A growing concern is emerging within the UK healthcare system as patients battling deadly brain tumours face barriers to accessing potentially life-saving genetic testing, according to a campaign group. Brain Cancer Justice, a UK-based charity, has raised alarms about the lack of availability of such tests on the National Health Service (NHS) for this specific patient group. The organisation argues that this gap in care could be costing lives, as new treatments tailored to genetic mutations are not being explored for many patients. The issue has sparked a public outcry, with a petition signed by over 100,000 individuals now demanding government action to address the problem. This level of support could force a parliamentary debate, as petitions with this many signatures are required to be formally considered by the House of Commons.

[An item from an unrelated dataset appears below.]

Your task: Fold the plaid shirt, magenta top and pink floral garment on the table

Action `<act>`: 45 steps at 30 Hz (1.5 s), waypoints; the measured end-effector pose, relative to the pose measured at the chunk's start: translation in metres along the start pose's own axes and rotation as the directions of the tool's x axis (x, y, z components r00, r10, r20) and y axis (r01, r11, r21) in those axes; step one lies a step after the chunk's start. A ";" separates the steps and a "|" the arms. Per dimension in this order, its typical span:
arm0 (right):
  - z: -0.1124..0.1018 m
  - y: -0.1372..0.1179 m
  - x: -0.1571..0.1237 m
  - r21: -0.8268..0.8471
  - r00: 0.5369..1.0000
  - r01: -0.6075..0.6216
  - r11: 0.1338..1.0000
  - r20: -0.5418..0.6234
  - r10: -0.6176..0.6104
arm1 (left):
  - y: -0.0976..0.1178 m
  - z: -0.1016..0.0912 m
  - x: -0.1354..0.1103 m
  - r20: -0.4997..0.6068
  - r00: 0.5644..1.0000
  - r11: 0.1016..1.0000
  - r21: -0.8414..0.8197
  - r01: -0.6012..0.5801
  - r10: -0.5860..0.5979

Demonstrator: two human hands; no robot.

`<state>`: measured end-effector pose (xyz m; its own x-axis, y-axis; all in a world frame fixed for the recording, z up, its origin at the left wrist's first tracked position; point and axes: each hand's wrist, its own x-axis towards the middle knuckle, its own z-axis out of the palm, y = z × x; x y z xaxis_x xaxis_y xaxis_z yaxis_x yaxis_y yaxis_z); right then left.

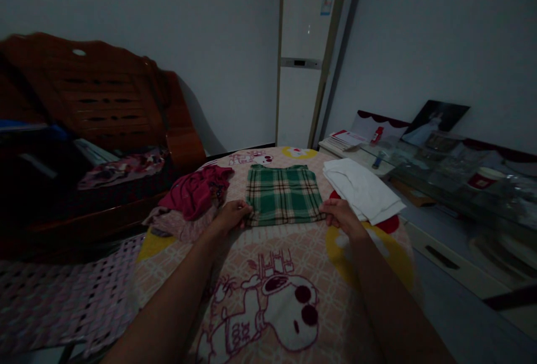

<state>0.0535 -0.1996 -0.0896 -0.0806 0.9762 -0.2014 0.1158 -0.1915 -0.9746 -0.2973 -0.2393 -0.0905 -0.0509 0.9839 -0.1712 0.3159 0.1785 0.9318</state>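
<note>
A green plaid garment [283,195] lies folded flat on a pink cartoon-print sheet [268,274]. My left hand [231,214] pinches its near left corner, fingers closed on the cloth. My right hand [339,213] grips the near right corner the same way. A crumpled magenta garment [197,190] lies just left of my left hand, on top of paler pink cloth. A folded white garment [363,189] rests just right of my right hand.
A dark wooden bench [104,107] with clutter stands at the left. A tall white air conditioner [306,51] fills the far corner. A low glass-topped cabinet [440,168] with papers, a framed picture and small items runs along the right wall. A checked cloth [62,291] lies lower left.
</note>
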 end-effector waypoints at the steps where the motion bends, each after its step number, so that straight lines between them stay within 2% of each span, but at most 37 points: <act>1: 0.000 0.000 -0.001 -0.028 1.000 -0.010 1.000 -0.001 0.010 | 0.000 -0.001 -0.001 0.001 1.000 1.000 0.012 0.007 -0.007; 5: 0.000 0.000 -0.002 -0.119 0.998 -0.039 0.992 -0.047 0.033 | 0.006 -0.004 -0.005 -0.008 0.999 0.993 0.114 0.045 -0.044; 12: 0.005 -0.003 -0.004 -0.134 0.997 -0.042 0.990 -0.067 0.033 | 0.016 -0.005 -0.015 -0.028 0.996 0.962 0.258 0.084 -0.079; 19: 0.014 -0.005 -0.005 -0.307 0.989 -0.090 0.947 -0.139 0.049 | 0.015 -0.007 -0.013 -0.046 0.998 0.833 0.551 0.053 -0.033; 21: 0.012 -0.005 -0.005 -0.383 0.988 -0.101 0.918 -0.150 0.046 | 0.015 -0.009 -0.013 -0.049 0.999 0.776 0.630 0.016 0.020; 23: 0.009 -0.006 -0.005 -0.488 0.985 -0.071 0.870 -0.170 -0.016 | 0.016 -0.011 -0.014 -0.063 0.992 0.714 0.700 -0.036 0.112; 24: 0.007 -0.007 -0.005 -0.557 0.977 -0.029 0.830 -0.191 -0.094 | 0.017 -0.011 -0.015 -0.068 0.983 0.686 0.724 -0.069 0.171; 26: 0.005 -0.011 -0.007 -0.699 0.929 0.084 0.711 -0.204 -0.310 | 0.019 -0.008 -0.016 -0.028 0.955 0.643 0.745 -0.177 0.296; 28: 0.006 -0.015 -0.010 -0.773 0.880 0.226 0.593 -0.098 -0.464 | 0.022 -0.003 -0.019 0.122 0.915 0.598 0.722 -0.347 0.384; 29: 0.009 -0.016 -0.012 -0.774 0.875 0.300 0.557 -0.008 -0.484 | 0.023 0.001 -0.021 0.216 0.891 0.574 0.698 -0.427 0.400; 31: 0.017 -0.015 -0.015 -0.747 0.872 0.433 0.504 0.206 -0.444 | 0.023 0.007 -0.026 0.357 0.849 0.535 0.662 -0.524 0.389; 33: 0.025 -0.010 -0.018 -0.745 0.831 0.535 0.398 0.379 -0.407 | 0.024 0.012 -0.031 0.405 0.836 0.501 0.671 -0.546 0.370; 35: 0.033 -0.003 -0.020 -0.760 0.775 0.604 0.241 0.487 -0.403 | 0.024 0.015 -0.035 0.416 0.833 0.461 0.697 -0.550 0.365; 37: 0.038 0.001 -0.021 -0.771 0.740 0.628 0.109 0.548 -0.390 | 0.025 0.018 -0.036 0.421 0.831 0.422 0.721 -0.550 0.364; 39: 0.043 0.002 -0.021 -0.792 0.750 0.609 0.037 0.560 -0.353 | 0.025 0.021 -0.033 0.414 0.832 0.386 0.746 -0.542 0.369; 42: 0.049 0.001 -0.018 -0.833 0.786 0.554 0.006 0.521 -0.332 | 0.021 0.026 -0.024 0.376 0.846 0.365 0.779 -0.509 0.378; 45: 0.049 0.004 -0.013 -0.836 0.787 0.547 0.048 0.494 -0.370 | 0.015 0.028 -0.016 0.333 0.857 0.395 0.780 -0.485 0.394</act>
<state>0.0064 -0.2181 -0.0957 -0.5949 0.7889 0.1543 0.7890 0.6097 -0.0756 -0.2653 -0.2522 -0.0830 0.3964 0.9110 0.1137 0.8885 -0.4119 0.2020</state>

Brain cancer remains one of the deadliest forms of the disease in the UK, with approximately 12,000 new cases diagnosed annually. Despite advancements in medical science, the survival rate for this type of cancer is dismally low. According to The Brain Tumour Charity, only about 5 per cent of patients survive for five years after diagnosis. For those suffering from glioblastoma—the most aggressive form of brain tumour—average survival times are between 12 and 18 months. These statistics highlight a critical challenge for the NHS and the broader healthcare system, which must balance limited resources with the urgent need for innovative treatments.

The charity's concerns are rooted in the growing availability of targeted therapies that depend on genetic testing. Over the past decade, the NHS has expanded access to such tests for certain cancers, as many modern drugs are only effective for patients with specific genetic mutations. However, brain cancer patients are not routinely offered these tests, partly because most forms of the disease are not linked to inherited genetic mutations. This creates a paradox: while genetic testing could unlock access to life-extending treatments, the current system fails to provide it for this group. Brain Cancer Justice argues that this omission leaves patients without potentially crucial options for care.

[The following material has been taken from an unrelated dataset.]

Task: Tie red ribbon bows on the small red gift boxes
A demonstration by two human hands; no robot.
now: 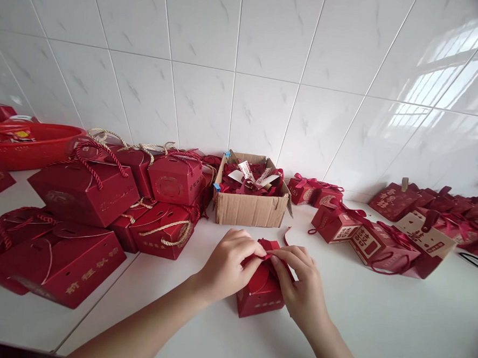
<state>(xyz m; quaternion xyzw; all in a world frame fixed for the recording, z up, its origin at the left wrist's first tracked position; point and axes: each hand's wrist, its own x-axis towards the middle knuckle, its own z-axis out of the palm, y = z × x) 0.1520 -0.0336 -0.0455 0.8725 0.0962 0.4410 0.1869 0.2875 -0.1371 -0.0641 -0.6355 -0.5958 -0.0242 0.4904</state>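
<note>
Pinching crimson ribbon (267,255) atop small red box (259,299).

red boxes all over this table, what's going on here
A person is working on a small red box: the left hand and right hand pinch what looks like a dark red ribbon at its top. The hands hide whether it is knotted. Behind it stands an open cardboard carton filled with red pieces and paper tags. Rope-handled boxes are piled on the left; ribboned boxes sit on the right.
</note>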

One example cited by the charity is vorasidenib, an immunotherapy drug designed to target a specific mutation known as IDH. Clinical research has shown that this drug can significantly slow the progression of tumours in patients with this mutation. Matthew Wilson, co-founder of Brain Cancer Justice, emphasized the urgency of the situation. 'We now have drugs that specifically target gene mutations,' he said. 'Given the survival rate of the disease, we are asking that patients have the right to try these new drugs.' His statement underscores the growing divide between medical innovation and the accessibility of treatments for those in need.

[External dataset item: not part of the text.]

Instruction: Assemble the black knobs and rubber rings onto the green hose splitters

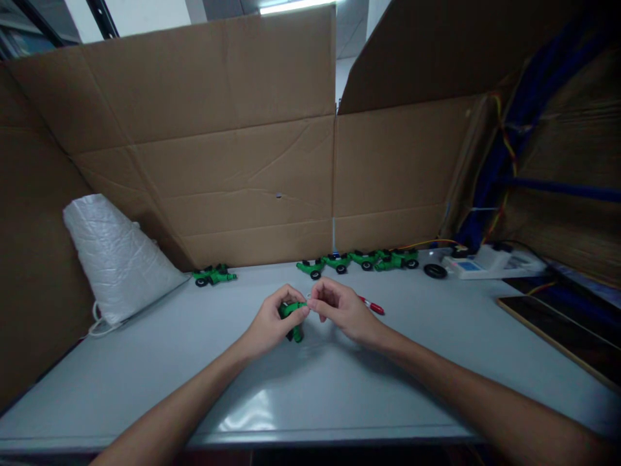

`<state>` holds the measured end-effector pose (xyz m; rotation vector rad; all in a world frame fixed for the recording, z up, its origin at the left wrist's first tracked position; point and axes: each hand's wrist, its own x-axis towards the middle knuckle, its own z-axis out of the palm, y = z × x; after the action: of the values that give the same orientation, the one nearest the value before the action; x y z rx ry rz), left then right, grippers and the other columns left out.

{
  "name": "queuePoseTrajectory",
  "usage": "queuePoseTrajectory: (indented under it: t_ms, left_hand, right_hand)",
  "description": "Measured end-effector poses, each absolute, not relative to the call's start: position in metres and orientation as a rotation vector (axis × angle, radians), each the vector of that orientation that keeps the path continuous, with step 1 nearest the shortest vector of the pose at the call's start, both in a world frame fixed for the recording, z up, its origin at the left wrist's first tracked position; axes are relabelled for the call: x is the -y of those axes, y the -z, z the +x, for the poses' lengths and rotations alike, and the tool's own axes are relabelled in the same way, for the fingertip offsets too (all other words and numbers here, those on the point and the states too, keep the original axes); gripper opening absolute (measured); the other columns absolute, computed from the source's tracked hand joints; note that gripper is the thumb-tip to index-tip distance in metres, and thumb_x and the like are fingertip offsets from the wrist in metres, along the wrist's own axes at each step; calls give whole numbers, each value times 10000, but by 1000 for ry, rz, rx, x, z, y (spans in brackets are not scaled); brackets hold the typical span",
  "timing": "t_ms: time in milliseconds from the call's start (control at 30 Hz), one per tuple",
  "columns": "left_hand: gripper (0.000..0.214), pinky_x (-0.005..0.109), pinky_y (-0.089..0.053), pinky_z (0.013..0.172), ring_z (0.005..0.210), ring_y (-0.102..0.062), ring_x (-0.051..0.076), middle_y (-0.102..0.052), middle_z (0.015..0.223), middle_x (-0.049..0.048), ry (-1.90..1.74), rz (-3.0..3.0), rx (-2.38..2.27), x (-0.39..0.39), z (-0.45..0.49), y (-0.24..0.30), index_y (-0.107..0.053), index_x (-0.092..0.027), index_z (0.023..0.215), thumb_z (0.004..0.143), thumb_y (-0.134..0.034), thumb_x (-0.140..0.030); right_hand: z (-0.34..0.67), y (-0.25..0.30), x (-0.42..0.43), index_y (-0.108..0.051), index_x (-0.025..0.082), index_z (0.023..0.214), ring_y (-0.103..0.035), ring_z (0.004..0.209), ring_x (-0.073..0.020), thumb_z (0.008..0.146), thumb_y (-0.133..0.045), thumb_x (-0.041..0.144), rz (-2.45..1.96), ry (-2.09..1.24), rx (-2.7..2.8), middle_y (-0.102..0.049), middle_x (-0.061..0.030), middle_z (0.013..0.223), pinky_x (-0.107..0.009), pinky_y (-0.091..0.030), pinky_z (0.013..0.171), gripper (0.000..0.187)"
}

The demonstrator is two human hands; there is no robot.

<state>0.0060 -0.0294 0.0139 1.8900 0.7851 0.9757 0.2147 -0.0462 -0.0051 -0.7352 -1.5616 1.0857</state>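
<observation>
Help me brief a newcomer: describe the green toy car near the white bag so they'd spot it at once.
Along the cardboard wall behind the grey table, find the white bag at its left end. Just right of its foot lies a green toy car. It lies alone; the other green cars form a row further right.

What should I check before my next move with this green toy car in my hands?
1. Green toy car gripped in left hand: ok.
2. Right hand pinched at the car's end: ok.
3. Small part inside that pinch: cannot tell, too small.
4. Red pen out of the way: not ok, it lies right behind the right hand.
5. Loose black wheel in sight at the back right: ok.
</observation>
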Motion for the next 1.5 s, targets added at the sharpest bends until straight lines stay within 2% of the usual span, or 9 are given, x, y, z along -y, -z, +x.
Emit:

The petition, which has gained significant public support, highlights a broader call for policy change. Advocates argue that the government must act to ensure that all brain cancer patients have access to genetic testing, regardless of the perceived likelihood of mutations. This push aligns with the increasing recognition of the value of precision medicine in oncology. However, experts warn that without clear regulatory steps, the NHS may continue to lag behind in providing equitable care. As the petition gains momentum, the coming months will likely see increased pressure on policymakers to address this critical gap in cancer treatment for one of the UK's most vulnerable patient groups.